What I did was.... Get a decent combi based not on heat out-put but water flow capacity. i.e. big enough to drive 2 showers at once. This gave me a boiler with more than enough capacity to meet current (time of install) and future (the new extension that wasn't on the cards at the time) demands.
IIRC my boiler is 36Kw which is plenty man-enough to give 2 good showers simultaneously. Fitting something like "Mira Eco" shower heads to both showers come in at a miserly 7 litres/minute draw per shower with the "feel" of a much larger flow due to aeration of the water.

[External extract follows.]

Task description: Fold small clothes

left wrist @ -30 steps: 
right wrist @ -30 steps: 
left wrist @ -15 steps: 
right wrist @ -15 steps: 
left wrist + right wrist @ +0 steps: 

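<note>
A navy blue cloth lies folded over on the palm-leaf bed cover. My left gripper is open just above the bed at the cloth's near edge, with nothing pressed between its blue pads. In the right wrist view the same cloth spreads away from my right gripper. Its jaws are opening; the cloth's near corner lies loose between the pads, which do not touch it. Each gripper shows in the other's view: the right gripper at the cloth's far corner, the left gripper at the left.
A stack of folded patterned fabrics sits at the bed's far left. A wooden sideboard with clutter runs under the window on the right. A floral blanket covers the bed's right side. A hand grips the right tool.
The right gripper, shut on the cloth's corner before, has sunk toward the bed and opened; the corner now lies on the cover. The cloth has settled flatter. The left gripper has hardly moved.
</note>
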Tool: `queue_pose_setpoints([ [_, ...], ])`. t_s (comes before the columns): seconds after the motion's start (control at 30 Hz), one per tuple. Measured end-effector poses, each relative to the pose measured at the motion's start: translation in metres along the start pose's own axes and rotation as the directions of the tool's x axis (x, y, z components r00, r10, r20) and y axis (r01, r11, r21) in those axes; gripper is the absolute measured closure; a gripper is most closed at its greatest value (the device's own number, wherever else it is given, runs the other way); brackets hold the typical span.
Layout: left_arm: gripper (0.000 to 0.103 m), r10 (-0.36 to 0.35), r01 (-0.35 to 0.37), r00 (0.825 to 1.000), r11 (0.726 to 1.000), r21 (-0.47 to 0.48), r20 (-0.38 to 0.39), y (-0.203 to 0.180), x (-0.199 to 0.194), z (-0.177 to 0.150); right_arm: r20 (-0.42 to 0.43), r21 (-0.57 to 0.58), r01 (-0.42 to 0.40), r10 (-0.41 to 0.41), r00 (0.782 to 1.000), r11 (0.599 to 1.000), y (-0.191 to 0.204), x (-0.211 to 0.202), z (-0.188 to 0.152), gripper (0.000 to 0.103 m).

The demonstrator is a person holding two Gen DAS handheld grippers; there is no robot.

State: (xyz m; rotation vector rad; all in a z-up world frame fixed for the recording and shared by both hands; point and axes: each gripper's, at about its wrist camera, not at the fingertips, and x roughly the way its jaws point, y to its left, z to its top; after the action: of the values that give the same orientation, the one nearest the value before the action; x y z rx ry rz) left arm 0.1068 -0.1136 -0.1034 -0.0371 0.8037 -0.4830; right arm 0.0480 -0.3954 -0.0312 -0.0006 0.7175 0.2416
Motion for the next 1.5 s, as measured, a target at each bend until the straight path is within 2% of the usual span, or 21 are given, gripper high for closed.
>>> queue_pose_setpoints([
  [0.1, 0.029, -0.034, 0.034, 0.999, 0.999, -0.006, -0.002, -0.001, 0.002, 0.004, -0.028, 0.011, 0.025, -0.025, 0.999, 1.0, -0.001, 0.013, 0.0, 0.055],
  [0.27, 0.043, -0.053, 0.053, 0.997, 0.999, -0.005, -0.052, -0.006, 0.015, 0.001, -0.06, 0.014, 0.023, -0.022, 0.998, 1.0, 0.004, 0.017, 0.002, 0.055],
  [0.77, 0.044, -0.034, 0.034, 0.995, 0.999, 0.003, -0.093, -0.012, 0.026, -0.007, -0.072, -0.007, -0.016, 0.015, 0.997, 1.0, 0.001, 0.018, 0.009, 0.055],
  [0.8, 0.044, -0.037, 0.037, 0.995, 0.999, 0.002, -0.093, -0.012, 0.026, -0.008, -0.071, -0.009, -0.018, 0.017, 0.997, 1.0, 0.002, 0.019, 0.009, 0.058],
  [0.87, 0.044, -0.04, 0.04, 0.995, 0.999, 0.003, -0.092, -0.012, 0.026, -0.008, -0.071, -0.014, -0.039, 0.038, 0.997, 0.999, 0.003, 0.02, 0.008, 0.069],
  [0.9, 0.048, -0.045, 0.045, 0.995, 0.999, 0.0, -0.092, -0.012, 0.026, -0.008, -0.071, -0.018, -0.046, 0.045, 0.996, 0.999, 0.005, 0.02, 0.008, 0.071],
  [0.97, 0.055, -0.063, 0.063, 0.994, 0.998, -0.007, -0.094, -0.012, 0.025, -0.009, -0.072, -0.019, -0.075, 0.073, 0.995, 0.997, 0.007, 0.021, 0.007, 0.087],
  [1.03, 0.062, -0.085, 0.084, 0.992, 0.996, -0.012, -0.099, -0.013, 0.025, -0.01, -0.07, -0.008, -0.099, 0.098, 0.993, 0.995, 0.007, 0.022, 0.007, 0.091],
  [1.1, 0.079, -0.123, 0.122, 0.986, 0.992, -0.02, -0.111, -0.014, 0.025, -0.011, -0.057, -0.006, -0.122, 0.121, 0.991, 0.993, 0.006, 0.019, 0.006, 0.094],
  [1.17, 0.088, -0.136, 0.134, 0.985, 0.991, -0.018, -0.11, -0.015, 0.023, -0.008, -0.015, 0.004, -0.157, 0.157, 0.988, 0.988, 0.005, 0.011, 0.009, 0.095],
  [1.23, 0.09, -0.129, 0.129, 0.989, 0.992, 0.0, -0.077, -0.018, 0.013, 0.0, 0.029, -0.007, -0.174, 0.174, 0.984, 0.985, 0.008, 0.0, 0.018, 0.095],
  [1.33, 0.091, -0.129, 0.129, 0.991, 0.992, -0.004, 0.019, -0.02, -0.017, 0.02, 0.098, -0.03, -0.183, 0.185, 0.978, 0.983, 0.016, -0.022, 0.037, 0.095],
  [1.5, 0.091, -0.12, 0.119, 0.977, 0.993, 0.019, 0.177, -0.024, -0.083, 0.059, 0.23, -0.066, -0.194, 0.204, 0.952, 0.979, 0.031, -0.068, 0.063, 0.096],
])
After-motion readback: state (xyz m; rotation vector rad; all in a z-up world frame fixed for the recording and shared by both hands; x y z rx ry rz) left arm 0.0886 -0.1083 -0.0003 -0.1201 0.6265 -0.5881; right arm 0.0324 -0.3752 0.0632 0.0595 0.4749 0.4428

Weather compensation on the boiler is a must-have in my mind and if you can run your system at UFH temp and still maintain comfort levels you're onto a winner BUT if you find you have to run significantly hotter you've got that big-boiler backup and you'll still modulate down to UFH temperatures during spring and autumn anyway.

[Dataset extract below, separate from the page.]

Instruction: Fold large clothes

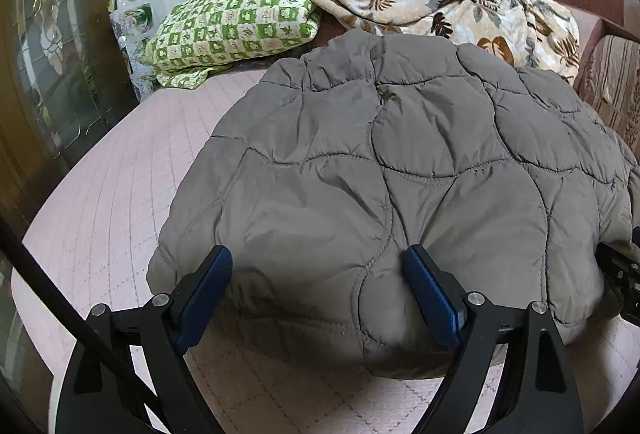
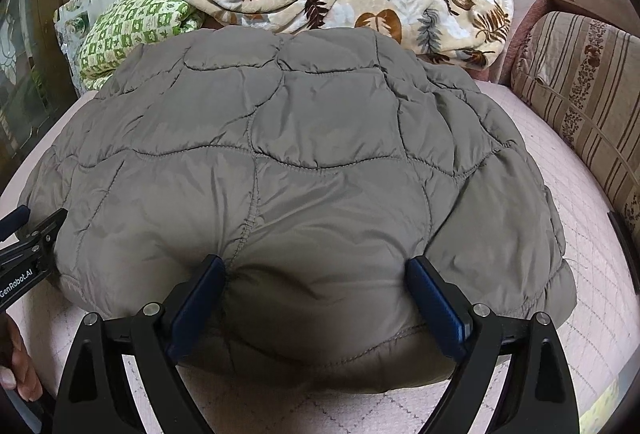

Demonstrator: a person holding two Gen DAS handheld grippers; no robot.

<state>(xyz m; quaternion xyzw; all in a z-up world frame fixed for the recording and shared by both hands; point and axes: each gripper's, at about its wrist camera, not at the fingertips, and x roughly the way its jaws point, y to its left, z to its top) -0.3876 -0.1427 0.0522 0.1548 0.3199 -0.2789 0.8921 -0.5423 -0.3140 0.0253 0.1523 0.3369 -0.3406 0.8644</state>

Planning a system based on the most extreme conditions expected is completely wrong to me. If you're charging someone to do their heating then yes it makes sense as you'd not want people saying their house is too cold even if it is just a week every 10 years but doing your own system then I'd base it on a much leaner figure that covers 95% of the heating requirement from an economy and more importantly an aesthetical point of view. Who wants to buy a house with the biggest radiators in the world dominating every room? Screams of expensive house to heat with very ugly rooms to the future buyer.